Ciudad de México (6 de julio de 2026).- Las revisiones anuales del Tratado Comercial entre México, Estados Unidos y Canadá (T-MEC) implicarán mayor presión para el Gobierno mexicano y las empresas ante la posible llegada de nuevas quejas laborales.
Oscar de la Vega, abogado laboral del despacho De la Vega & Martínez, explicó que se amplía el campo de acción del Mecanismo Laboral de Respuesta Rápida. Aunque inicialmente se aplicaba en sectores prioritarios, ya se han presentado casos en otros ámbitos, como el de servicios.
Además, se busca vigilar no solo la libertad de asociación y la negociación colectiva, sino también temas como la discriminación en las empresas.
“La revisión del T-MEC probablemente mantendrá al capítulo laboral y al Mecanismo Laboral de Respuesta Rápida como temas centrales. Para México, ello implica una mayor presión para acreditar el cumplimiento efectivo de la libertad sindical, la negociación colectiva auténtica, la legitimación de contratos colectivos y la neutralidad patronal en los procesos sindicales”, señaló el abogado.
De la Vega anticipó que podría surgir la exigencia de responsabilidad solidaria en el cumplimiento de normas laborales, que involucre no solo a la empresa principal, sino también a sus proveedores y cadenas de suministro.

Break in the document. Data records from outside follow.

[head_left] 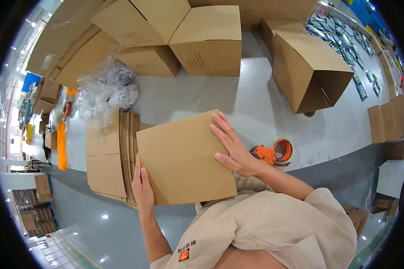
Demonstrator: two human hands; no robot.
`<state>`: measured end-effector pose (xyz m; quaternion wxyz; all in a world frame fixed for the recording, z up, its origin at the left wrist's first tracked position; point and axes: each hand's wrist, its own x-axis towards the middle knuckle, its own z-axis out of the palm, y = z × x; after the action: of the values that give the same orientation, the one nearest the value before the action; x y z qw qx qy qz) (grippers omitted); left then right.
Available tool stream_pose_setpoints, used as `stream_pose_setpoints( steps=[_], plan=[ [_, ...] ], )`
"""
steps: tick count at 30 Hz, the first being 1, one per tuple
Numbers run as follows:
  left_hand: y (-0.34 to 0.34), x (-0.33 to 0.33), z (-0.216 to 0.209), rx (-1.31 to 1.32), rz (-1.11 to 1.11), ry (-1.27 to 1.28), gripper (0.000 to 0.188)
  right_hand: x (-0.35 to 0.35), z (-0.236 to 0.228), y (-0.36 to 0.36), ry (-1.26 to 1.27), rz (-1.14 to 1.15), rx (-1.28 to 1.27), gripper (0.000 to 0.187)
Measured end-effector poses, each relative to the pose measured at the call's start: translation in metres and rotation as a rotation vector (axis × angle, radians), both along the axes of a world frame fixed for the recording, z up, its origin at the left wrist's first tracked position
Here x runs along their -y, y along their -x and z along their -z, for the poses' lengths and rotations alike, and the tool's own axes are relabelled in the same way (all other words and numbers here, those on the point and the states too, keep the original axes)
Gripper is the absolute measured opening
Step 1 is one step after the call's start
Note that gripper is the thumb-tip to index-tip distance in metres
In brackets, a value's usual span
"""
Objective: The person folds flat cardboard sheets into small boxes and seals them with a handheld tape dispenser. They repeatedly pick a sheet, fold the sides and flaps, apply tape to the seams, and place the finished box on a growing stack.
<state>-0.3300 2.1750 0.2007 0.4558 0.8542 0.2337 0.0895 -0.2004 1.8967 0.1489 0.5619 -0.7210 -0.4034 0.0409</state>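
Note:
A brown cardboard box [184, 157] is in front of my body, tilted, with one plain rectangular face showing; whether it is folded flat or has depth I cannot tell. My left hand [143, 188] holds its left edge, the thumb near the front face and the fingers along the side. On the upper right of that face my right hand [232, 150] lies with its fingers spread. Just left of the box, a stack of flattened cardboard boxes [104, 157] leans at the table edge. An orange tape dispenser [269, 154] with a roll of tape sits right of my right hand.
Opened cardboard boxes [211, 56] stand along the far side of the grey table [197, 96]. Another box [305, 67] lies open toward me at the right. Clear plastic bags [103, 96] bunch at the left. Many small packets [341, 40] cover the far right.

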Motion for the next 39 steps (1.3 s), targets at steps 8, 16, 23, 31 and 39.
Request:
stream_pose_setpoints(
  steps=[8, 16, 23, 31, 39],
  plan=[
    [-0.004, 0.004, -0.001, 0.029, -0.015, 0.068, 0.048, 0.001, 0.006, -0.003, -0.072, -0.062, -0.069, 0.070],
    [-0.008, 0.005, -0.002, -0.012, -0.048, 0.117, 0.048, 0.002, 0.006, -0.004, -0.065, -0.088, -0.045, 0.072],
    [-0.007, 0.006, -0.008, -0.004, -0.065, 0.165, 0.048, 0.002, 0.010, -0.003, -0.062, -0.072, -0.003, 0.076],
    [-0.008, 0.008, -0.009, 0.020, -0.089, 0.257, 0.048, 0.005, 0.005, -0.004, -0.088, -0.100, -0.029, 0.077],
    [-0.007, 0.002, -0.001, 0.063, -0.068, 0.385, 0.053, 0.003, 0.004, -0.003, -0.064, -0.101, -0.112, 0.076]
  ],
)
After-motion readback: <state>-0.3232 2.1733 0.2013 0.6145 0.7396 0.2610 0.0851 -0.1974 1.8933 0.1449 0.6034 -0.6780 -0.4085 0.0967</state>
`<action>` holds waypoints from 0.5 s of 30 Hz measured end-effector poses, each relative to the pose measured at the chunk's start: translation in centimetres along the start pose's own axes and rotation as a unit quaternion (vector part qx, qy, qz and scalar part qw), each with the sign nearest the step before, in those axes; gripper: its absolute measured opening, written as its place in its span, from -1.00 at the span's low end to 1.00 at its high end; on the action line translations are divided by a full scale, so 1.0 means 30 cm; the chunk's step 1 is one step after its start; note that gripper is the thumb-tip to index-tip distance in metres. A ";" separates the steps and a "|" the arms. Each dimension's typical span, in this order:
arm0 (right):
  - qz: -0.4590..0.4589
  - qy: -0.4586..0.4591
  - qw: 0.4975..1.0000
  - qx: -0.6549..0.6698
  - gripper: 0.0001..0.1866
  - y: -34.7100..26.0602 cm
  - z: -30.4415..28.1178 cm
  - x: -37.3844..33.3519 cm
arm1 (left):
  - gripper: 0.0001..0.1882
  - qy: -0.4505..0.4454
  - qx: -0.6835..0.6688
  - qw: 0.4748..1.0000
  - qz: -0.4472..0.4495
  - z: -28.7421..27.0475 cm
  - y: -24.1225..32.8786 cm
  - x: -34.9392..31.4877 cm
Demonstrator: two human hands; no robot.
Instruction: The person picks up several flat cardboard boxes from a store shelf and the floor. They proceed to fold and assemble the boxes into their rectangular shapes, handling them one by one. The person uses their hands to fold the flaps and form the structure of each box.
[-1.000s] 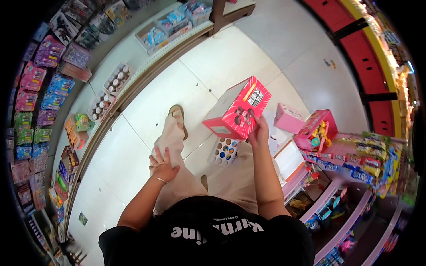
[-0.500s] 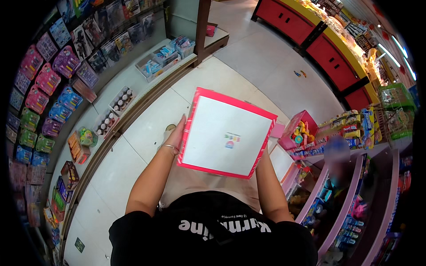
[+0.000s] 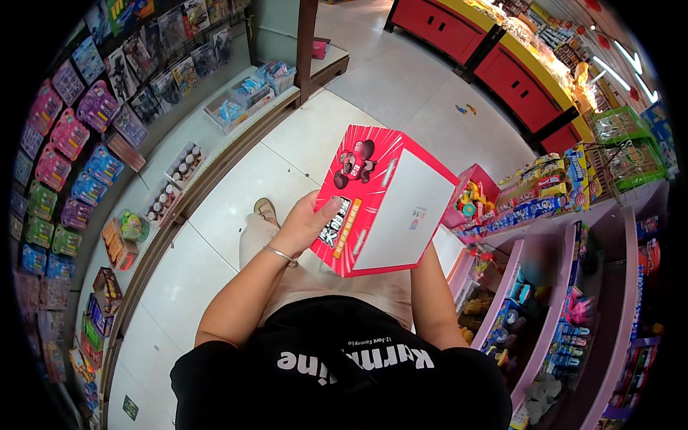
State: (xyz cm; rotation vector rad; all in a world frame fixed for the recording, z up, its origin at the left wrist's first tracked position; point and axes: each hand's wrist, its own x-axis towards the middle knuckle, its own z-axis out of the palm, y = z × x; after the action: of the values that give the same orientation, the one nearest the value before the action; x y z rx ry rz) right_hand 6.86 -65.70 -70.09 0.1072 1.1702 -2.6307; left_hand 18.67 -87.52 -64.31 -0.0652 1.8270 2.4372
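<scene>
A red cardboard box [image 3: 342,215] with a large white panel is tilted in front of me. Its left face carries a cartoon figure and printed lettering. My left hand [image 3: 308,221] is closed round the left edge of this box, the thumb lying on the red face and the other fingers out of sight beneath. On the other side, my right hand [image 3: 428,259] goes behind the box's lower right edge; only the wrist area shows and its fingers are hidden.
On the left runs a shelf [image 3: 240,118] with small bins, bottles and hanging packs. Purple shelves [image 3: 534,337] of toys and a pink bin [image 3: 479,188] stand close on the right. Red cabinets [image 3: 444,32] with yellow tops line the far right. Pale tiles [image 3: 197,265] cover the floor.
The box has turned, so its printed red left face now shows and the white panel looks narrower. My left hand has shifted right with it, its thumb now on the red face.
</scene>
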 end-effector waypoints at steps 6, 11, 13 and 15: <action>-0.232 -0.053 0.937 -0.257 -0.63 -0.082 -0.007 -0.013 | -0.36 0.030 -0.044 0.994 -0.100 -0.177 0.018 0.030; -0.561 -0.215 0.496 -0.627 -0.62 -0.191 0.175 -0.139 | -0.27 0.127 0.120 0.984 -0.017 -0.192 0.057 0.069; -0.592 -0.256 0.418 -0.640 -0.58 -0.182 0.185 -0.158 | -0.23 0.096 0.286 0.953 0.015 -0.154 0.019 0.120; -0.588 -0.261 0.379 -0.665 -0.55 -0.149 0.120 -0.176 | -0.17 0.032 0.326 0.943 0.054 -0.055 -0.036 0.139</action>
State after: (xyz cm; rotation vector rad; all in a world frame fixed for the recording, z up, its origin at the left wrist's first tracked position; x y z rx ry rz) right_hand 10.90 -64.41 -63.55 -2.2518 3.0692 -0.6657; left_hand 14.60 -88.61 -66.20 0.0079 2.6197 1.7724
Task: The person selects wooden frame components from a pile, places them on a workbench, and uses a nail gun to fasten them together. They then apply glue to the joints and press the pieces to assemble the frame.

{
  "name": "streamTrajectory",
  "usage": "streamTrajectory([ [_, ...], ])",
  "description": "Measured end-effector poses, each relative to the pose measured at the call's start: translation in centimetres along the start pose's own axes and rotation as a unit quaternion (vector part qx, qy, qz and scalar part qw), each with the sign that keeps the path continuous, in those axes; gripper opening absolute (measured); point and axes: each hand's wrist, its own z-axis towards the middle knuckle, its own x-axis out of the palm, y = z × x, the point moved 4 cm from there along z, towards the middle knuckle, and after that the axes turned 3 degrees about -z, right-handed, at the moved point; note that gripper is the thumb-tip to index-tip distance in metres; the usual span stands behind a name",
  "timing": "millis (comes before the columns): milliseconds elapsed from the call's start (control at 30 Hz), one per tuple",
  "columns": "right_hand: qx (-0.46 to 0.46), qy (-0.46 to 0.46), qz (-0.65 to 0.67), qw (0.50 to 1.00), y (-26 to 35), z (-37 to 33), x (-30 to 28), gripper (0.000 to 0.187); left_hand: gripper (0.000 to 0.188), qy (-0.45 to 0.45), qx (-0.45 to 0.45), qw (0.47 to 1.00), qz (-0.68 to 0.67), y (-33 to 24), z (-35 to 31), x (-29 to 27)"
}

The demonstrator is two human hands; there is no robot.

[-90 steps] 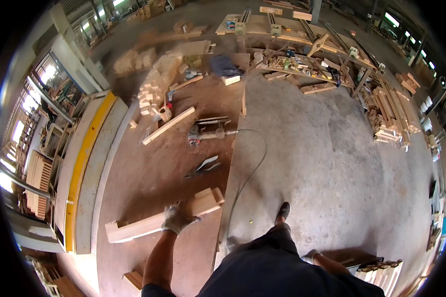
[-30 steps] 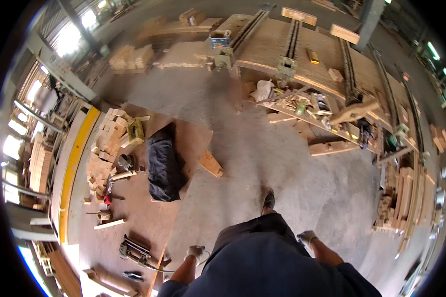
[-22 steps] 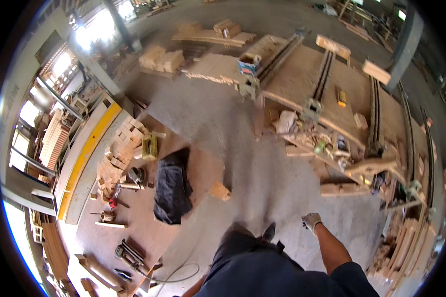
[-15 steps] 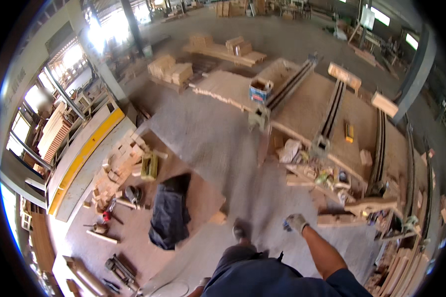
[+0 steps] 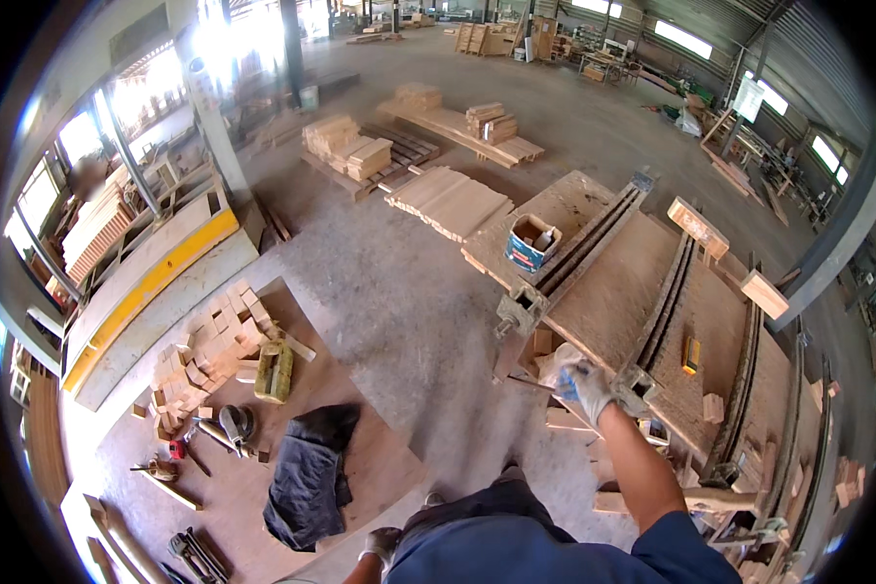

“Esto implica un reto para las empresas y requiere que las áreas legales, de Recursos Humanos y de comercio exterior trabajen de manera coordinada”, afirmó.
El experto recomendó que las compañías con operaciones vinculadas al comercio de América del Norte refuercen sus controles de cumplimiento laboral, revisen sus relaciones sindicales y atiendan con rapidez cualquier queja.
Las quejas a través del Mecanismo Laboral de Respuesta Rápida se han diversificado e incrementado, alcanzando ya sectores como el autotransporte y los centros de llamadas. “Cualquier empresa puede ser objeto” de este mecanismo, advirtió.